Scan-top mainly only deals in quartz, which is a great material (non-porous!), but I didn’t like how the colors were all so sparkly. I really had my heart set on a matte black countertop and they didn’t have any options.

I checked back in with NGY, their countertops were cheap and “pre-fabricated” (they already had a bull-nose and were ready to install). The closest they had to what I liked was a dark grey, but I just thought it looked a little cheap. Their countertops were meant for standard install and it was more of hassle to find larger pieces to fit the garden window situations.

I stopped by good old Home Depot just to see what they had… low and behold one option was Soapstone! Soapstone is a natural stone, but it is naturally non-porous! It was historically used for kitchen countertops and lab benches in research and hospitals because of this property! So that is a triple-win for me: it is a traditional material (for my traditionally inspired design), it is a black matte material, AND it is more sanitary than other natural stones! I became weirdly super excited about this material.

One hiccup with the Soapstone. They only had 3cm tall material available. With 3 cm material, you usually just put the slab on top of the cabinets without a plywood sublayer and no bullnose fabrication. BUT, our previous (1 inch?) counter had plywood underlay and for some reason the new cabinets were not matching up with the height of this aforementioned garden window. It was a little bit of a headache trying to figure out what to do. Options are:

  1. just put the soapstone on the cabinets where they are now and have a little “step-up” to the garden window, sort of like this
  2. add thick plywood to even it all out and add a bull nose the counter edge to cover the plywood (this would be a really, really thick looking counter!)
  3. add thick plywood to even it all out and add some sort of wood trim to cover the plywood without a bull nose (might look a little funny, but hopefully the overhand sort of distracts from the trim anyway…)

We opted for option 3. This does make our countertops on the tall end of normal, but I guess it works!

The pros of working with HomeDepot: cheap.

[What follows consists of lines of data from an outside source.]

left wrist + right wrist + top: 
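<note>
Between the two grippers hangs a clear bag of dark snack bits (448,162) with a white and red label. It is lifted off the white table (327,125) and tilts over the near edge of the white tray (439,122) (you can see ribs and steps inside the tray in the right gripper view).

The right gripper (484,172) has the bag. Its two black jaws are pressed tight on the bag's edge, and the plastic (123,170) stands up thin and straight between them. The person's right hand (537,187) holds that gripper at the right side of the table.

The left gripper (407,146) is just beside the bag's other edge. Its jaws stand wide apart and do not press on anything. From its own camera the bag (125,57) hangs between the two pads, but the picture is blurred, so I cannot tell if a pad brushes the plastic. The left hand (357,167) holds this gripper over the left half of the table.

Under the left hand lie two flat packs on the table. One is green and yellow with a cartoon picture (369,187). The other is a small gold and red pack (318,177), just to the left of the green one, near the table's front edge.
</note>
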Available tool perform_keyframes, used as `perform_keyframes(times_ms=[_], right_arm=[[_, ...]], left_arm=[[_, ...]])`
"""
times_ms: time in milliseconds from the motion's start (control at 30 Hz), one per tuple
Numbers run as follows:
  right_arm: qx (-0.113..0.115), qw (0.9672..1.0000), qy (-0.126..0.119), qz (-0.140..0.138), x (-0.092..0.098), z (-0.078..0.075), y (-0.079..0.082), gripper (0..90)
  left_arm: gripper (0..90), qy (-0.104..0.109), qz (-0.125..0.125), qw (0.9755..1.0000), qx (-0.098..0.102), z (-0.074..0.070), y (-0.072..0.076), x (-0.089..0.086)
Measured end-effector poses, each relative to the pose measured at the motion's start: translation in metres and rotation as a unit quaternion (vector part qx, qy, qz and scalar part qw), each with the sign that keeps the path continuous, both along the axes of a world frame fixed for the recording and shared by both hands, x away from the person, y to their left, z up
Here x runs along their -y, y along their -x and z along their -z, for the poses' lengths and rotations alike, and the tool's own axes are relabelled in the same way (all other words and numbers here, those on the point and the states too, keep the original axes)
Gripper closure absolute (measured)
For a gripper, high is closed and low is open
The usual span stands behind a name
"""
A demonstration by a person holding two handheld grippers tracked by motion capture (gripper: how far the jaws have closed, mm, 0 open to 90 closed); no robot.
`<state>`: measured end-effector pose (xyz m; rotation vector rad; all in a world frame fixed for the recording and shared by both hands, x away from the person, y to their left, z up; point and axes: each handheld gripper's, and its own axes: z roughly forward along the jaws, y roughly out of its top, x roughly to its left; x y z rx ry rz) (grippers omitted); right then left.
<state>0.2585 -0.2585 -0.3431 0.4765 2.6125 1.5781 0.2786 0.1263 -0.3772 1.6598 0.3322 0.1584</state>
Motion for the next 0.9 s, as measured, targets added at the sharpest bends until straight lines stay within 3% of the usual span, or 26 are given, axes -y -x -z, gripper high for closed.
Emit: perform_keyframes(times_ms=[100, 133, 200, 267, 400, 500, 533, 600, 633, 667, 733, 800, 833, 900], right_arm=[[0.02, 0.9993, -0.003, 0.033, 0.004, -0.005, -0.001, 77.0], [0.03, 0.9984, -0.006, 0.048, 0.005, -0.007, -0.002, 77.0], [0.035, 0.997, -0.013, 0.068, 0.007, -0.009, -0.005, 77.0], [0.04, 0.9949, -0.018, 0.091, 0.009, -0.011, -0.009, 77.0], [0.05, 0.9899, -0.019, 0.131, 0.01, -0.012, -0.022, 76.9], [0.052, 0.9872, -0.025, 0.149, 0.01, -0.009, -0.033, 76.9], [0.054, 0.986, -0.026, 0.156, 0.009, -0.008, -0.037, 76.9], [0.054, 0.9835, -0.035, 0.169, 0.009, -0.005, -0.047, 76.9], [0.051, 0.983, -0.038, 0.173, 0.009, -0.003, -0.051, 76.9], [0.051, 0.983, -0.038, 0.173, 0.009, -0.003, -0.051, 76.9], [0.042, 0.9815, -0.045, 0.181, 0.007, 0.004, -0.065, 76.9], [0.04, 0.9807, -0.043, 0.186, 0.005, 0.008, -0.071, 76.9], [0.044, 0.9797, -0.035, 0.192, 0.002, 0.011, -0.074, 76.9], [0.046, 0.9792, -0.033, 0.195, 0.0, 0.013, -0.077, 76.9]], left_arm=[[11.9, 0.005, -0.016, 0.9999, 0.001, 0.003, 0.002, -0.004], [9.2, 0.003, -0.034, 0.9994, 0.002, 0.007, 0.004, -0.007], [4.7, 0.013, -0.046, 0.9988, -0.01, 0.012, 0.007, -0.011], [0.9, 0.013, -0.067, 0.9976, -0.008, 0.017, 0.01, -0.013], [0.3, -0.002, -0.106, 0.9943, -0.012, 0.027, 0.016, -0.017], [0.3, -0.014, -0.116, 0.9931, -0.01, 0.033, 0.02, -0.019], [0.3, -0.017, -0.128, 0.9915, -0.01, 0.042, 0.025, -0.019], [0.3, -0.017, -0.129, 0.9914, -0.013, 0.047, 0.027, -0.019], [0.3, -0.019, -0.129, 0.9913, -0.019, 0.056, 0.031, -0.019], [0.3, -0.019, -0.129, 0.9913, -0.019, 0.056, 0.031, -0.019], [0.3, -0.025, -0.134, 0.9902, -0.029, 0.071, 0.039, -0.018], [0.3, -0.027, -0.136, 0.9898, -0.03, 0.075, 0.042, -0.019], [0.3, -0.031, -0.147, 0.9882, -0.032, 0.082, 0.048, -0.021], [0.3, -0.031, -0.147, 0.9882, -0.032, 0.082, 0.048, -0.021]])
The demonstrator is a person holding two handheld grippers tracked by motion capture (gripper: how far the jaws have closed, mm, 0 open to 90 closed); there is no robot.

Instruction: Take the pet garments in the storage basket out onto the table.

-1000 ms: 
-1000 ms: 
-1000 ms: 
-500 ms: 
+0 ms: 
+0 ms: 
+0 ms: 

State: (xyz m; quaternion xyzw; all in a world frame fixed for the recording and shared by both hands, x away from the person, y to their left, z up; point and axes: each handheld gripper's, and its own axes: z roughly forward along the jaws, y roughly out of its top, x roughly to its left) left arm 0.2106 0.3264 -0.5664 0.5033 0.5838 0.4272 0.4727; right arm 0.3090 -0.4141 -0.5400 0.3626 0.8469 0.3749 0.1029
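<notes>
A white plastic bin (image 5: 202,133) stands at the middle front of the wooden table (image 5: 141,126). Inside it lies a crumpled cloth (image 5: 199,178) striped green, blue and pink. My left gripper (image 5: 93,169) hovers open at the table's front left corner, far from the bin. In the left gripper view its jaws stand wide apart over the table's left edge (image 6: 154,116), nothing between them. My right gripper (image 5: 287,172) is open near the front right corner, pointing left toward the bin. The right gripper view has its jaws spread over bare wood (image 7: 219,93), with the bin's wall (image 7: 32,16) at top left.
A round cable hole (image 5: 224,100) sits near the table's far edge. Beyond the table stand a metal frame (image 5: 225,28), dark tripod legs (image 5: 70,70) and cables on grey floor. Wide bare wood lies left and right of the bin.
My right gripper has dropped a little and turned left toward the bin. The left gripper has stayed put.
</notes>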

They charge by the square foot instead of making you purchase a whole slab like basically any other dealer would make you do. This was great for us because our project put us just over one slab. Bonus for me–there was some sort of sale when I placed my order and I got additional discounts!

The cons… delays, delays, delays! We placed the order with home depot. Then they had to schedule someone from the fabrication subcontractor to come out a prepare a template (that took a week). Then we had to drive out to the stone slab warehouse and pick out the actual stone slab (you have to sign off on the exact slab for natural stone products since they vary). Then they were supposed to send us a seam diagram within 48 hours, but it took a WEEK. After approving the seam diagram we had to wait for the warehouse to ship the material to the fabricator (another week, minimum). Once the fabricator received the material we finally got to schedule the actual install. So it was over a month from paying with my credit card at home depot, to getting the countertop in my kitchen. Definitely a few thousand dollars cheaper though, so… I guess it was still worth it? Honestly I didn’t get any other exact comparison estimates though so hard to say. If I had more time I would have tried to compare apples to apples.